Please restate the listing below in full, word for word.

**DATA EXCERPT**
════
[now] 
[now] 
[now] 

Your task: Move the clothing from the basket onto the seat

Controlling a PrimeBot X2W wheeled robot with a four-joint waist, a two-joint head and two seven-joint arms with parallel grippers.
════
**RESULT OF THE TASK**
[now] 
[now] 
[now] 

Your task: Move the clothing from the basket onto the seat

Controlling a PrimeBot X2W wheeled robot with a four-joint waist, a two-joint head and two seven-joint arms with parallel grippers.

There is no more to the output, and the exercise is done.